After deploying v4.0.0 (upstream v4.1.2) to development, the reputation-list Lambda failed with:
Runtime.ImportModuleError: No module named 'aws_lambda_powertools'
Both log-parser and reputation-list Lambdas are affected.
| Issue | Root Cause | Why It Was Missed |
|---|---|---|
| pip skipped all dependencies due to Python version markers | Upstream pyproject.toml specifies python = "~3.12" (>=3.12.0, <3.13.0). Poetry export produces a requirements file where every dependency has the marker ; python_version == "3.12". When pip runs on Python 3.13, it evaluates these markers and skips every package. pip exits 0 because it successfully processed the file — it just installed nothing. |
Poetry is doing the right thing by adding markers. The mismatch is the Docker image running Python 3.13 while upstream requires ~3.12. The build script doesn't verify pip actually installed any packages. |
| Build validation import test silently passes | Test in build-lambda.sh falls through to a syntax check when imports fail, marking it as PASS even when critical runtime dependencies are missing | The fallback was designed for packages only available in the Lambda runtime (e.g., boto3), but it didn't distinguish between expected and unexpected import failures |
| No Lambda Layer configured as defense-in-depth | AWS recommends providing aws_lambda_powertools via Lambda Layer as best practice, which would have caught this at runtime |
Previous upstream versions didn't use aws_lambda_powertools |
- Error on dev:
Runtime.ImportModuleError: No module named 'aws_lambda_powertools' - Zip analysis:
aws_lambda_powertools,jinja2,aws-xray-sdkall missing despite being listed in upstreampyproject.toml - CI/CD logs (run #21362768728): Poetry export ran, pip install ran, both exited 0 — but pip never installed
aws-lambda-powertoolsorjinja2(noCollecting aws-lambda-powertoolsin logs) - Timing: pip install completed in <1 second — far too fast for real dependency installation
- Root cause: Poetry export produces requirements with
; python_version == "3.12"markers on every dependency. pip on Python 3.13 evaluates these markers and skips all packages. The file is 18KB and non-empty — but pip installs nothing because3.13 != 3.12 - The build script doesn't verify pip actually installed any packages after running
- Lambda Layer (defense-in-depth): Added
data.powertools-layer.tfusing SSM Parameter Store to dynamically resolve the latest AWS Lambda Powertools Layer ARN. This providesaws_lambda_powertoolsandaws-xray-sdkas a managed Layer, which is AWS best practice regardless of what's in the zip. - Build validation improvement: Import test now categorizes missing modules into runtime-provided (warn) and unknown (hard fail) instead of silently falling back to a syntax check.

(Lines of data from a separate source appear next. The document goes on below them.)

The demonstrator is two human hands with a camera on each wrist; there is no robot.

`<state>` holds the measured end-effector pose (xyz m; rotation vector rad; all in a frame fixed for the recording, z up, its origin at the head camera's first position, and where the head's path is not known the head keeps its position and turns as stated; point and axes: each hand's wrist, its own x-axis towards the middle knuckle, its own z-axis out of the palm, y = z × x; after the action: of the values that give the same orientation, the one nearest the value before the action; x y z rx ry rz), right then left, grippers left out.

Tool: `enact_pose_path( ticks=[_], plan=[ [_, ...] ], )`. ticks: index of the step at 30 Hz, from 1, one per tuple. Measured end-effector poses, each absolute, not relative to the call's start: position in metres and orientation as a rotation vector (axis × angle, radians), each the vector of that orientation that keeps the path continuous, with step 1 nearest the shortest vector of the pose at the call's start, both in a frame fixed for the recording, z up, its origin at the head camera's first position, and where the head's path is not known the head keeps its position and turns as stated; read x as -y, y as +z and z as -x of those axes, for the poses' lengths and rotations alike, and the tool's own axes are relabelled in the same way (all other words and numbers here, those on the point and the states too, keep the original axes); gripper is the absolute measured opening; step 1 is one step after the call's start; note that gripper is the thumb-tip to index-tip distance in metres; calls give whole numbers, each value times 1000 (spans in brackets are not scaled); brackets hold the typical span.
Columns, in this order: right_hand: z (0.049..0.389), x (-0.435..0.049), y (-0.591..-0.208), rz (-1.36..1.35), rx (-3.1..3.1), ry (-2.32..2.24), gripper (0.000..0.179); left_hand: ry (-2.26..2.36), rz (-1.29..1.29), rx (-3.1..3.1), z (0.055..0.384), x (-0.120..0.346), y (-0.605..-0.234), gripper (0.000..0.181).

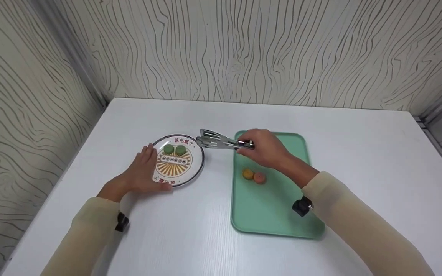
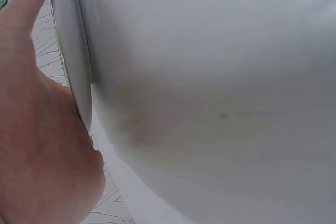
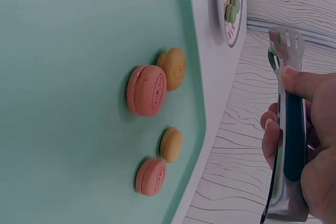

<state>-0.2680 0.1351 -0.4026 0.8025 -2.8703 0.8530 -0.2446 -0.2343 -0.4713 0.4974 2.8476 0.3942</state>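
Note:
My left hand (image 1: 142, 172) lies spread against the left and near rim of a round patterned plate (image 1: 198, 165). In the left wrist view its thumb and palm border the plate's edge (image 2: 71, 40). Two green macarons (image 1: 168, 148) sit side by side on the plate. My right hand (image 1: 265, 147) grips metal serving tongs (image 1: 221, 142) by dark handles (image 3: 295, 135), over the tray's far end. The slotted tips are at the plate's right rim. A bit of green shows at them in the right wrist view; I cannot tell whether it is a macaron.
A green tray (image 1: 274, 218) lies right of the plate. In the right wrist view, two pink macarons (image 3: 147, 91) and two yellow-orange ones (image 3: 172, 69) sit on it; the right hand hides some from the head view. Wood-grain panels (image 1: 236, 50) stand behind the white table (image 1: 190, 237).

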Motion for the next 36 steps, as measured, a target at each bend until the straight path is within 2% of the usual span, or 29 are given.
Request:
enact_pose_path(
  ticks=[36],
  plan=[
    [279, -90, -425, -695, 3034, 714, 14, 356, -490, -2826, 246, 235, -471, 132]
  ],
)
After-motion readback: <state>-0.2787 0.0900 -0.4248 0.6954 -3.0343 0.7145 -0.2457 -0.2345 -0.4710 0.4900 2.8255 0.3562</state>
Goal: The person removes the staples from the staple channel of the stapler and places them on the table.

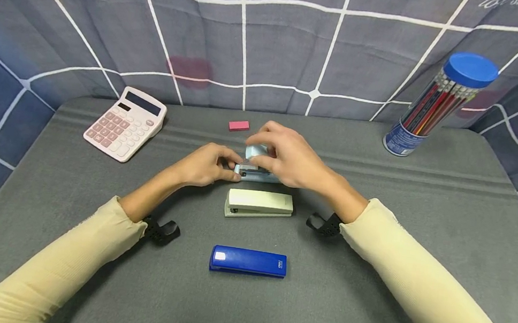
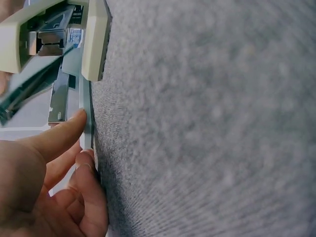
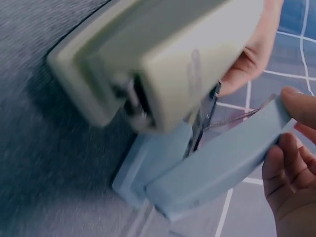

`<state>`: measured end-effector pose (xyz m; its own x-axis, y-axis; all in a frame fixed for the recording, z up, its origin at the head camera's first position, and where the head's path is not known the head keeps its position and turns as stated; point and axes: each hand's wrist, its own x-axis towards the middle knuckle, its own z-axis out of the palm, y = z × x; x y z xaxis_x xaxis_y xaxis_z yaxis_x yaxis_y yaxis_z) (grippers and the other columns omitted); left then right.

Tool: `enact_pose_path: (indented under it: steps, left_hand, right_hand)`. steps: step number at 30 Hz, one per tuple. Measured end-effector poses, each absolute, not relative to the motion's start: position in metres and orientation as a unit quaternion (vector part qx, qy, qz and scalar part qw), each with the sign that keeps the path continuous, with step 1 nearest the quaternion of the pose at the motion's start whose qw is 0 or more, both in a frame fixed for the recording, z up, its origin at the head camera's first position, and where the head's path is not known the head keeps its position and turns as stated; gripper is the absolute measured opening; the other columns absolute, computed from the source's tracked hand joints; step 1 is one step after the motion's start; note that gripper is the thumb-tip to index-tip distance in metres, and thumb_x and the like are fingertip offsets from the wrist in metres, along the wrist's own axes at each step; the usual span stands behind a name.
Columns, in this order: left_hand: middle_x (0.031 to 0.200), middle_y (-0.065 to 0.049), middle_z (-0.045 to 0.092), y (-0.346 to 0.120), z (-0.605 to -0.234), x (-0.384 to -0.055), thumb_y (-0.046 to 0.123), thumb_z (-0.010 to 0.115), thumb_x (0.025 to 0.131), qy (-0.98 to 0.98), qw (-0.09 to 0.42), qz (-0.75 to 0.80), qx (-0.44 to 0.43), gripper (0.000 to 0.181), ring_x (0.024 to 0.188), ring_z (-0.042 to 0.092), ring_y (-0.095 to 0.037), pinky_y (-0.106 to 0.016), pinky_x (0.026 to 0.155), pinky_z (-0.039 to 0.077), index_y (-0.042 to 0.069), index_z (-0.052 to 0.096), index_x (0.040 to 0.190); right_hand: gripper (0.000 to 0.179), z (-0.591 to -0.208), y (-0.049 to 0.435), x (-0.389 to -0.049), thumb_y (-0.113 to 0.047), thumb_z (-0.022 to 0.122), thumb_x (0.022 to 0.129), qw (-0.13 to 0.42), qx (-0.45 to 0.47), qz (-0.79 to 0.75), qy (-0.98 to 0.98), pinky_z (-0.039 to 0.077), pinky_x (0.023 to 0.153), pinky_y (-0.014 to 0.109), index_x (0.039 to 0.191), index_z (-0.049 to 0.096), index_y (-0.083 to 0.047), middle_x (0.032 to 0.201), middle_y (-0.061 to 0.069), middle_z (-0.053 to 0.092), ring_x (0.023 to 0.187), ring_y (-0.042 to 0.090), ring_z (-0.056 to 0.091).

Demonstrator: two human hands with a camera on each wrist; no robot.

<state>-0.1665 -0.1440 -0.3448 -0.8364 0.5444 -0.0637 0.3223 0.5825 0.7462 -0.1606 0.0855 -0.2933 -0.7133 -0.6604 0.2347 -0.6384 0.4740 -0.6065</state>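
Observation:
A light blue stapler [image 1: 261, 179] lies on the grey table with its top cover [image 3: 222, 158] swung up from the base. My left hand [image 1: 205, 165] pinches the left end of the base, with the thumb along its near edge in the left wrist view. Above the base, my right hand [image 1: 288, 157] grips the free end of the raised cover between thumb and fingers. A thin spring stretches under that cover in the right wrist view. Just nearer to me sits a closed pale green stapler [image 1: 258, 203], which partly hides the blue one in both wrist views.
A dark blue stapler [image 1: 248, 261] lies nearest to me. Behind the hands is a small pink block [image 1: 238, 125]. A pink calculator [image 1: 125, 123] is at the back left, and a blue-lidded tube of pencils [image 1: 432, 110] stands at the back right by the curtain [image 1: 282, 51].

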Motion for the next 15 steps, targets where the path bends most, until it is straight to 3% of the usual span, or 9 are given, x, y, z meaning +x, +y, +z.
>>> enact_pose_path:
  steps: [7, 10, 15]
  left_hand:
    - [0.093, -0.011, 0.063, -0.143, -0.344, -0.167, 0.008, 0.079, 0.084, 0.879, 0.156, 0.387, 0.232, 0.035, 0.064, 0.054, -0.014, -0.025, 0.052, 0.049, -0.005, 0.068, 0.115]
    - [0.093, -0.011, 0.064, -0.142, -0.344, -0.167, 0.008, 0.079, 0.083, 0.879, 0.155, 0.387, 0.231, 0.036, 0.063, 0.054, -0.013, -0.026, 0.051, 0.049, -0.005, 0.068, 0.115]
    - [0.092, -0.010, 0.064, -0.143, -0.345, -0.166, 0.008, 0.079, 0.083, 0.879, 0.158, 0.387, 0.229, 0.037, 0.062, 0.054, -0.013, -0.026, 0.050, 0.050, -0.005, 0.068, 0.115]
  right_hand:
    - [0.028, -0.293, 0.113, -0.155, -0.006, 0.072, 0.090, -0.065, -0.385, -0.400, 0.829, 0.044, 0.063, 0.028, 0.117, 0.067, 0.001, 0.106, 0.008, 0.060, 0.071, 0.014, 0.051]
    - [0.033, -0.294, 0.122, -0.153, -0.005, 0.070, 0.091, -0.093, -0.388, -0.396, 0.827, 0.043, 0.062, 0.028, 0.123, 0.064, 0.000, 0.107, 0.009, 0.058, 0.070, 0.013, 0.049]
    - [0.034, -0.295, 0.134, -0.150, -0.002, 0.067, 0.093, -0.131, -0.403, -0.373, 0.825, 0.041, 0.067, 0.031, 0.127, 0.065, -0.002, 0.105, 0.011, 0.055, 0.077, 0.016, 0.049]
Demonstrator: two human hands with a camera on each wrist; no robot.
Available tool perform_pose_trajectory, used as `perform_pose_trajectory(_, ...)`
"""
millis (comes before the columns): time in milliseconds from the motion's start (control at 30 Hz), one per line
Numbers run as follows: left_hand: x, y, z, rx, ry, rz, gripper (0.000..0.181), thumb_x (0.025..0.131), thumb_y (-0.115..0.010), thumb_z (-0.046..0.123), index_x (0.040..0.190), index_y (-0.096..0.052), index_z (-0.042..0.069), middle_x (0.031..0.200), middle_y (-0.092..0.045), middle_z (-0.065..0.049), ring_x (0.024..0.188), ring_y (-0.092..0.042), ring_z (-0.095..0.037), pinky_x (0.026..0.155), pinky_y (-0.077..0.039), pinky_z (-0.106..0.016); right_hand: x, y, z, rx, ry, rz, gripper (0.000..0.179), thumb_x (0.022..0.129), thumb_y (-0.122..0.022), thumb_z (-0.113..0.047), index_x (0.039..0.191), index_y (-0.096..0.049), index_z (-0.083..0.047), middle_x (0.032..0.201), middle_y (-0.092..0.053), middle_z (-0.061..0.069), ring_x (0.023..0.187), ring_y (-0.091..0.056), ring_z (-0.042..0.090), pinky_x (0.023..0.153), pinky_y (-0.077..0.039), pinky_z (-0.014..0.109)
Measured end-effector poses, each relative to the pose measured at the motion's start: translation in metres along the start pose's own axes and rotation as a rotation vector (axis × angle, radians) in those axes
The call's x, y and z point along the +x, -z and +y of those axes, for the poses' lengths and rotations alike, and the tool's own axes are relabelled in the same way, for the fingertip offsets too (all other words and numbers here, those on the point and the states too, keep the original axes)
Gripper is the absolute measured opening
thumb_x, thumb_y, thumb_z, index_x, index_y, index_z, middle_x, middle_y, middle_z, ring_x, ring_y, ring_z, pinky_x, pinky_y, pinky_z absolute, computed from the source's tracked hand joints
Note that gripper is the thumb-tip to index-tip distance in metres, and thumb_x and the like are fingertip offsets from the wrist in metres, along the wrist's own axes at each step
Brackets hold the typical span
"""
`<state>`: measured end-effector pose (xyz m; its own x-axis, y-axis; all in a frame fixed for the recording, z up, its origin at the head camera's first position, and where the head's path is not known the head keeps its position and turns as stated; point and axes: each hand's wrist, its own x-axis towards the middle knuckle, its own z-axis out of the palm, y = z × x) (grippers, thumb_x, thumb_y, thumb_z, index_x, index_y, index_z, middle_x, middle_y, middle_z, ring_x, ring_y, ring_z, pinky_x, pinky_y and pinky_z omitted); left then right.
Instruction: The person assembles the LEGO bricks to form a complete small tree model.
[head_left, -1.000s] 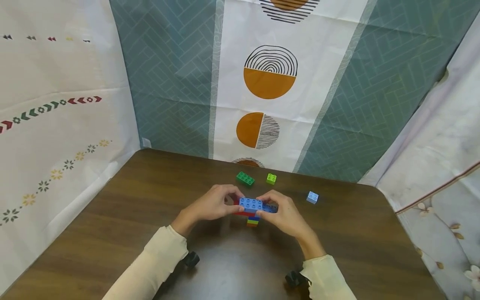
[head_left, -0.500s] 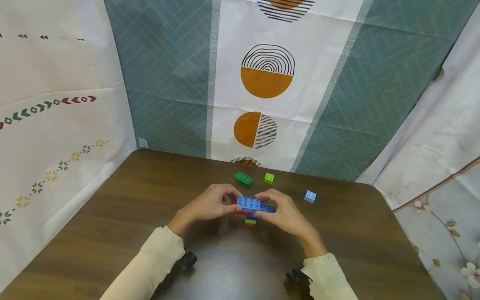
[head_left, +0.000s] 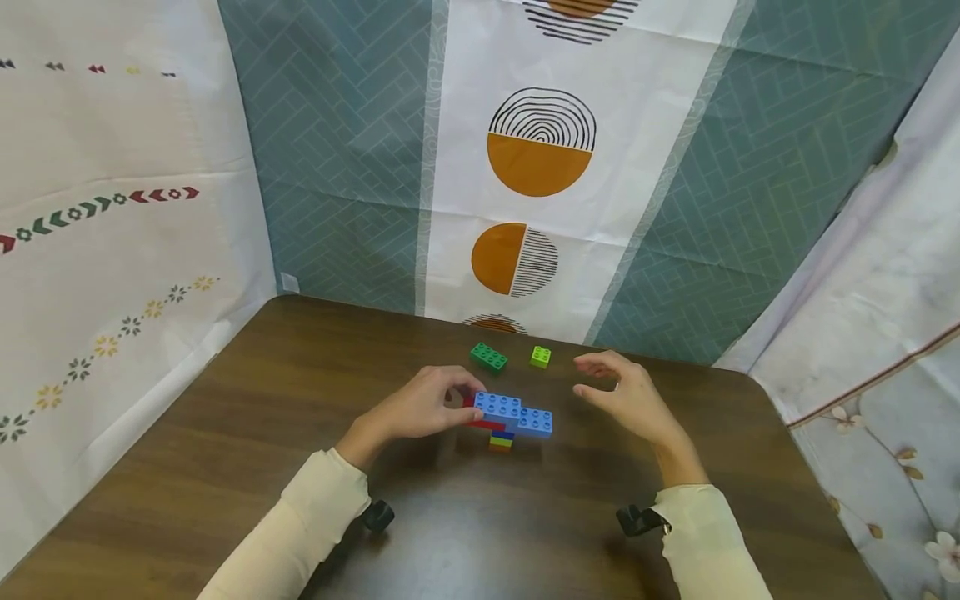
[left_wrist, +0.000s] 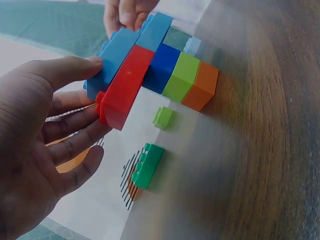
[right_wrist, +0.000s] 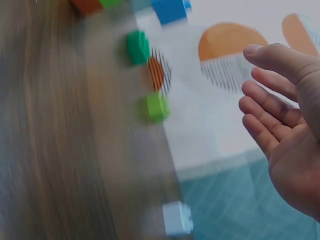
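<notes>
the left hand (head_left: 420, 406) pinches one end of a small structure of plastic bricks, its thumb against the long upper blue brick (head_left: 497, 406) and its other fingers on the far side. this brick is a smooth oblong with two rows of round studs on top. it lies across a glossy red brick (left_wrist: 127, 85) and a lower blue brick (head_left: 535, 422), which reaches out to the right with its studs bare. beneath them runs a narrow column of boxy, flat-sided bricks: a dark blue brick (left_wrist: 162, 68), then a lime brick (left_wrist: 182, 77), then an orange brick (left_wrist: 201, 86) at the bottom. the structure is near the middle of the desk (head_left: 225, 450), whose brown top has streaky wood grain and a dull sheen.

the right hand (head_left: 626, 400) is released, holding nothing, its fingers gently bent and thumb apart, in the air to the right of the structure. a pale blue brick (right_wrist: 177, 218), short and blocky, sits on the desk near this hand.

behind the structure lie an oblong green brick (head_left: 489, 357) and a small squarish light green brick (head_left: 540, 357), near each other. creased cloth (head_left: 337, 167) with a herringbone pattern and printed circles hangs behind the desk.
</notes>
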<state>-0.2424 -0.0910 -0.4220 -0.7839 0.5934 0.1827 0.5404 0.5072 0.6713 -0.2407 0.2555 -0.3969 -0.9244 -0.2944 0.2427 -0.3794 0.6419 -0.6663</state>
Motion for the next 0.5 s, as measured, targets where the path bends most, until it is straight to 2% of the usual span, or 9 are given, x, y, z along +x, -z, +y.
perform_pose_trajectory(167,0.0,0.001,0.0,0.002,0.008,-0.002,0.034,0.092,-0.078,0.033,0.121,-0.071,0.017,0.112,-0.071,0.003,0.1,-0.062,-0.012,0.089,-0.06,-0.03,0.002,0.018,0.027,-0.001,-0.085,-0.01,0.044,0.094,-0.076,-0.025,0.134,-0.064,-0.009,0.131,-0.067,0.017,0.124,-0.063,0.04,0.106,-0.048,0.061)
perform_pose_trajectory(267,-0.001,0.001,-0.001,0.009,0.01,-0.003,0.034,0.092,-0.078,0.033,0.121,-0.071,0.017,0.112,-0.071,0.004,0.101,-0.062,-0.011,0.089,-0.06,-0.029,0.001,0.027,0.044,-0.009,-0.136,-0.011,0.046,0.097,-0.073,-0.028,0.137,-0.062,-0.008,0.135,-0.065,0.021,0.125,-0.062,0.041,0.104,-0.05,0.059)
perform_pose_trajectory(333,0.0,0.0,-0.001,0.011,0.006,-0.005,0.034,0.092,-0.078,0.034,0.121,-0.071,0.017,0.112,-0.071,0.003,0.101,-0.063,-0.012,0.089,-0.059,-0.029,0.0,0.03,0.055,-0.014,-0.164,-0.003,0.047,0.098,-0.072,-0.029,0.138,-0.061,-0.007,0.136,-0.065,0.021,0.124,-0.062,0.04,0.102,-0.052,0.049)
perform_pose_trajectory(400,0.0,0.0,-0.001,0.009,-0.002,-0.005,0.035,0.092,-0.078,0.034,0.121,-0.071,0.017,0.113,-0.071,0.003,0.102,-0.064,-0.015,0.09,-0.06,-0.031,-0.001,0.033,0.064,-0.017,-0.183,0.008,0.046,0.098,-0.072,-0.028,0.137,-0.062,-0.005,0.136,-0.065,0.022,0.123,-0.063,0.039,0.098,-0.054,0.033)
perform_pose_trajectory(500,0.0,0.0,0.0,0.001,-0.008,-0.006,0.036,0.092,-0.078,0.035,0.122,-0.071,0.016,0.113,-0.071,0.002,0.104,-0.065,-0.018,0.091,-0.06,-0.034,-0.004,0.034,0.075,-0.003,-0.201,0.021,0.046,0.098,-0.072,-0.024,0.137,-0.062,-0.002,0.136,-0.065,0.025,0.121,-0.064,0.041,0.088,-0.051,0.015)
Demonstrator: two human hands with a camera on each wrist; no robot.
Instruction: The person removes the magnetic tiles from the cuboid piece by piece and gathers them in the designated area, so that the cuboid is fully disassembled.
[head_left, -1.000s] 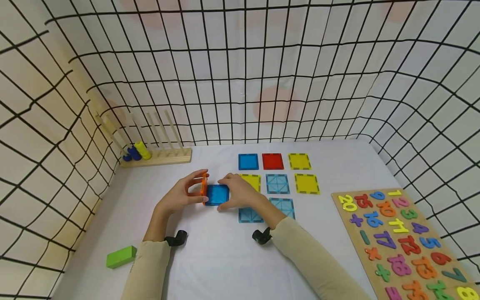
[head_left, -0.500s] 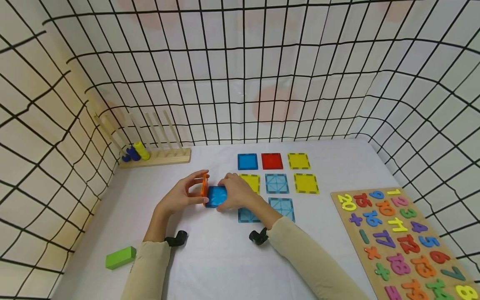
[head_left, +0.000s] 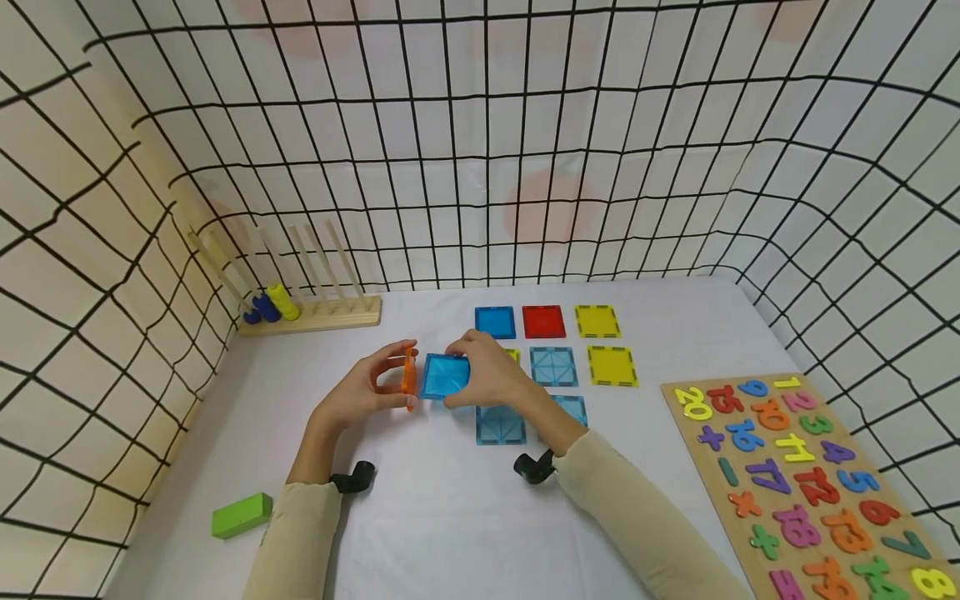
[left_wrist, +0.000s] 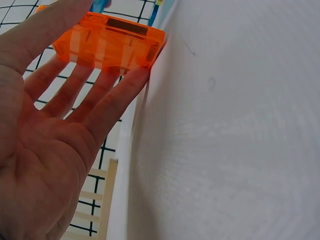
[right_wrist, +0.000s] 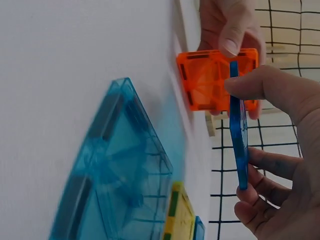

- Zip rebuild required: The CI/CD pipeline must be re-triggered to produce complete zip artifacts with all dependencies from upstream
pyproject.toml.
- Add AWS Lambda Powertools Layer via SSM data source
- Update both Lambda function resources with
layersattribute - Improve build validation to detect missing dependencies
- Update CHANGELOG.md, DECISIONS.md
- Add to Version Dependencies table
- Rebuild Lambda zips via CI/CD pipeline
- Deploy fix to dev and verify
- Comment on issue #801 with corrected findings
- Build script must verify pip installed packages — after
pip install, check that the build directory contains installed packages (not just handler files). The requirements file may be non-empty but pip can skip everything due to environment markers - Python version in Docker must match upstream constraint — if upstream requires
python ~3.12, either use Python 3.12.x in Docker, or strip environment markers from the exported requirements before pip install - Build validation must fail on missing dependencies — the import test now fails on any unresolved import that isn't a known runtime-provided package (boto3, botocore)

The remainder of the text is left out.